Kwame Nsor

Personal information
- Date of birth: 1 August 1992 (age 33)
- Place of birth: Accra, Ghana
- Height: 1.88 m (6 ft 2 in)
- Position: Forward

Youth career
- 0000–2010: Tudu Mighty Jets
- 2009–2010: → All Stars (loan)

Senior career*
- Years: Team / Apps / (Gls)
- 2010–2012: Metz / 6 / (2)
- 2012–2013: 1. FC Kaiserslautern / 8 / (0)
- 2013–2017: Metz / 17 / (3)
- 2015–2016: → RFC Seraing (loan) / 22 / (4)
- 2016–2017: → União da Madeira (loan) / 30 / (15)
- 2017–2019: Académico Viseu / 47 / (23)
- 2019: Feirense / 13 / (4)
- 2020: Cova Piedade / 6 / (0)

International career
- Ghana U-20

= Kwame Nsor =

Ghanaian footballer

Kwame Nsor (born 1 August 1992) is a Ghanaian professional footballer who plays as a forward.

==Career==
Nsor joined German side 1. FC Kaiserslautern from FC Metz in July 2012 and made his debut for the club two months later, as a substitute for Enis Alushi in a 2. Bundesliga match against MSV Duisburg.

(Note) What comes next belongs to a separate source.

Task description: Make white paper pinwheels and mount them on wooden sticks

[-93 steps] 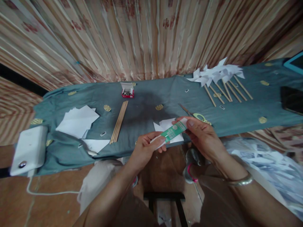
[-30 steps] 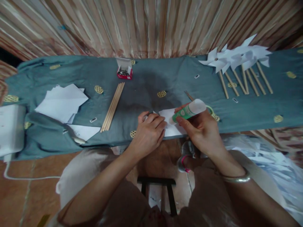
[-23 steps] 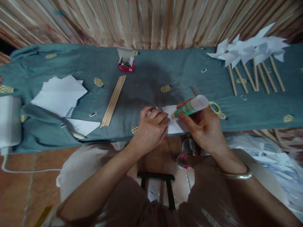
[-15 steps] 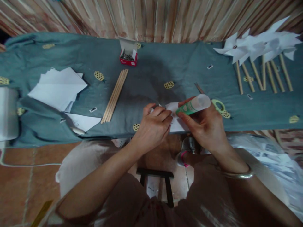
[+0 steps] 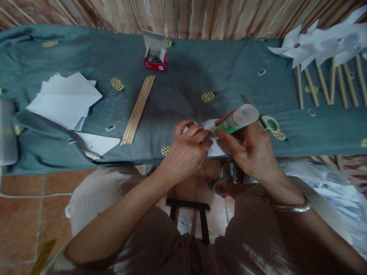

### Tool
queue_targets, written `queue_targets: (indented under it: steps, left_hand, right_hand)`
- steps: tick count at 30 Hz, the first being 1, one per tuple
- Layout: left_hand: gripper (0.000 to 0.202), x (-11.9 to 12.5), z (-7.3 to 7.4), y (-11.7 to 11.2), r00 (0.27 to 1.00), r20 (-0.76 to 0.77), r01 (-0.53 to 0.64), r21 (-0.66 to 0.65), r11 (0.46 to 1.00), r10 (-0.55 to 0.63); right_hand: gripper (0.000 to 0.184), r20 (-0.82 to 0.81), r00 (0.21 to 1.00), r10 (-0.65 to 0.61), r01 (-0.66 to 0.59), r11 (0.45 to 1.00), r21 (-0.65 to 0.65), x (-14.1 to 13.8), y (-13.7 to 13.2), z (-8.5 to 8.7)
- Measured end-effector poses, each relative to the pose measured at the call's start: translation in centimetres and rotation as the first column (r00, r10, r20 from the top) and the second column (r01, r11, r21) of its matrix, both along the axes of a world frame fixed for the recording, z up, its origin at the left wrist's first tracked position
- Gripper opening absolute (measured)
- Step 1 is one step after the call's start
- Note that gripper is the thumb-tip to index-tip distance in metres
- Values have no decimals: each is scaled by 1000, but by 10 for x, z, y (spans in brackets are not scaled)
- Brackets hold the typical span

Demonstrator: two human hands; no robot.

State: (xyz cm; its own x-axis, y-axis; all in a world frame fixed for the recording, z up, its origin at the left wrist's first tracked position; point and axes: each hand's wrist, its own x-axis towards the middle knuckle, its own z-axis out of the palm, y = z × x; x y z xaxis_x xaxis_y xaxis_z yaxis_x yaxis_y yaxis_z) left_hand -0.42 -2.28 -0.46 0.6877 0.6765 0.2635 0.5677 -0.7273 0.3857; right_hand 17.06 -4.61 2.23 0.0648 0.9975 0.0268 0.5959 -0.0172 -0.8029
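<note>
My right hand (image 5: 255,147) is wrapped round a translucent glue bottle (image 5: 237,118) with a green label, its lower end tipped down to the left. Beneath that end lies a piece of white paper (image 5: 218,149) at the cloth's front edge. The fingers of my left hand (image 5: 189,149) are curled on the paper's left side, close to the bottle's low end. They cover the spot where the bottle meets the paper. Just right of my right hand are scissors with light green handles (image 5: 270,124), partly hidden behind the hand.
On the green tablecloth (image 5: 183,86) lie wooden sticks (image 5: 138,110), an open red box (image 5: 155,63) of small metal pieces, and a stack of white paper (image 5: 65,99). A cut paper piece (image 5: 99,143) lies nearer. Several paper pinwheels (image 5: 323,44) on sticks are at the far right.
The view has shifted slightly, so the things on the table appear higher and further outward. Both hands keep nearly the same place on the paper, the bottle still tilted in my right hand.
</note>
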Motion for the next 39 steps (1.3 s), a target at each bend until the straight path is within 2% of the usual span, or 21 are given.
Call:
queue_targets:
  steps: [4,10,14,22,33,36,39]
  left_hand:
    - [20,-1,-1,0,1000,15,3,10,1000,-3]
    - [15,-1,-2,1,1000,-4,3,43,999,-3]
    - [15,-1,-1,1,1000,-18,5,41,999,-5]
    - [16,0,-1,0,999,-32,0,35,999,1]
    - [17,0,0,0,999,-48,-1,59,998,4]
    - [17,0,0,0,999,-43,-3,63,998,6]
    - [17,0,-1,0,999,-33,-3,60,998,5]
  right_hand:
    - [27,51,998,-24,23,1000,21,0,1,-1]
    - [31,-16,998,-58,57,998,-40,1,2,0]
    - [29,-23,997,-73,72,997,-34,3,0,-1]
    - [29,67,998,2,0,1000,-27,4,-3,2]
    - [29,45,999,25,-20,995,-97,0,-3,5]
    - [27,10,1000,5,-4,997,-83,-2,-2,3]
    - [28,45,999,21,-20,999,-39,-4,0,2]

On 16 June 2013, SV Sandhausen announced that they had agreed upon a season-long loan deal with Kaiserslautern but then they stated on 7 July 2013 that the agreement did not become valid due to missing medical certificates. Kaiserslautern objected to that view.

On 2 September 2013, Nsor returned to FC Metz on a four-year deal.